This is an old storm, its thunder long spent and now it has settled in for the duration. Oh, there’s still a bit of lightning left in her, a big of bang to rattle the windows, but mostly she just rains. It comes on steady, like she knows her job. She’s good at it; she’s done it often enough over the years and there’s no need to be flashy about it. She shooed her rambunctious children before her and they made their presence felt before moving on to newer, more exciting places. Now the rain falls steady as the rhythm of a rocking chair.

For the most part, people don’t notice. At least, they act like they don’t or like they shouldn’t, as though the weather is somehow beneath them. I always notice. I put down my book or turn off my television. I go to my windows; I put on my coat. And sometimes I wander around in the empty parking lot next to my house, splashing in the puddles, listening to the raindrop pings, and chasing their dancing lights.

It’s not just the rain. It’s the city, too. Rain sounds different in the city. It looks and smells differently. It falls differently, as the busy, busy activity of all the little human bees stir up the atmosphere. Storms move differently around cities. Snow makes them soft, rain makes them bear up, and heat makes them press down. Rain isn’t just something that happens to the world. The world happens to the rain.

We need that connection, even though we pretend we don’t. But we invented the electric light over a hundred years ago and buildings still have windows. The best office is the one with the view, and not a view of a parking lot either, but a view of a park. We keep office plants and house plants. We think we control these things and we can shape the world as we see fit without realizing the world has already shaped us. After all, we send flowers to sick friends as a sign of life, hope, healing. We didn’t invent that love. I’m pretty sure the flowers were here first.

Not very many people will go out and walk in the rain. Most are smarter than that. But we all know the way it sounds. We all see every little dancing spark and hear every little calling drop, even if we don’t think we do. Everyone knows how rain smells. But most folks don’t understand they helped make the rain sound, smell, and look at is does. The water feels cool against my ankles because the pavement feels warm because fifty years ago someone decided they ought to pave that lot. So mundane. So forgotten and yet indelible.

People think we’re just in the world; they forget we’re of it.

May 11, 2010

Without the Net

“Do people from the middle of the country just pick up and move to the coasts? I mean, do people from Nebraska do that?” Grandma asked.

She can't fathom why in a few months I’ll probably be moving to Los Angeles. Truth is, I’ve been a coward. I know she won’t understand and she certainly won’t approve (but that was a battle lost long ago), if I tell her I’m going to be a Buddhist chaplain.
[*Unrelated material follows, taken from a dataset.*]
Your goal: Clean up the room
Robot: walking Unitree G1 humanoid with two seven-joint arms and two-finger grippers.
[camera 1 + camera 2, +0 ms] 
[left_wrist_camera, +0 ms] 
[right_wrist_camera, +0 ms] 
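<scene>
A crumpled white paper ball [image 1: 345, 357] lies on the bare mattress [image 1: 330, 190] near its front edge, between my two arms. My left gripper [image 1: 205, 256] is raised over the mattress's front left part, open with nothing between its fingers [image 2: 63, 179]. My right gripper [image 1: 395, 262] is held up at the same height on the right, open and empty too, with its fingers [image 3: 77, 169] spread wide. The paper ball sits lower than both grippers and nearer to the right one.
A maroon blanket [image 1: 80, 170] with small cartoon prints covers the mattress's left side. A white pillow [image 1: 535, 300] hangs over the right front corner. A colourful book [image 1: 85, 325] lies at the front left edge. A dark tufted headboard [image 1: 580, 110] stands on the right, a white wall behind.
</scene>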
So, I take the easy way out, sidestep her questions and try to make it about work. The economy is bad. My industry is very bad. Los Angeles is bigger. There are more jobs.

“Well, you might just have to find whatever you can here,” she states with a kind of baffled certainty, as if that should be the end of the matter.

My mother and I have already whacked this bush to death. Even if I found the perfect job here, I wouldn’t stay. They don’t understand that. They value stability. It’s a good thing, stability. I’ve tried to point out that remaining in one area, never living anywhere else, is not good for my long term career trajectory (assuming I have one). I’m not how sure how much that is true, especially if I'm not longer as set on being a licenced architect as I once was. But new architects do seem to move around a lot their first decade or so out of school. Dad backs me up. He’s been reading.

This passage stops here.